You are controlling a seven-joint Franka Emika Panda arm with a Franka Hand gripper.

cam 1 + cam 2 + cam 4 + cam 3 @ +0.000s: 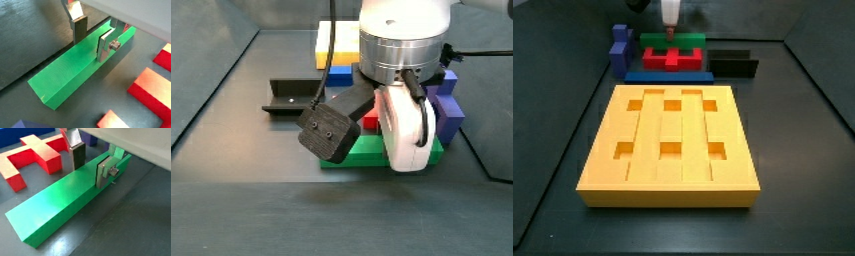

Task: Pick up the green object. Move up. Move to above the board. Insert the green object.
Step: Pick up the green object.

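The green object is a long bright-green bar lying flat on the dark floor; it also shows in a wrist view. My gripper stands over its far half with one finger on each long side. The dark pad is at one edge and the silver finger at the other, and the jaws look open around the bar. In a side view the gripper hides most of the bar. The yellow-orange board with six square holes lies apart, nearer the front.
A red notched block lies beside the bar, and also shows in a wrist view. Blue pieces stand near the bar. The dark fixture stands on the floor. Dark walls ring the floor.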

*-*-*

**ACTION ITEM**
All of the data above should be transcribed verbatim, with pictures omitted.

**ANSWER FOR THIS EXERCISE**
You are controlling a seven-joint Franka Emika Panda arm with a Franka Hand gripper.

cam 1 + cam 2 + cam 4 + cam 3 @ +0.000s: 

Task: Pick up the green object. Move up. Move to above the board. Insert the green object.
Step: Pick up the green object.

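The green object is a long bright-green bar lying flat on the dark floor; it also shows in a wrist view. My gripper stands over its far half with one finger on each long side. The dark pad is at one edge and the silver finger at the other, and the jaws look open around the bar. In a side view the gripper hides most of the bar. The yellow-orange board with six square holes lies apart, nearer the front.
A red notched block lies beside the bar, and also shows in a wrist view. Blue pieces stand near the bar. The dark fixture stands on the floor. Dark walls ring the floor.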

The answer has been given in full.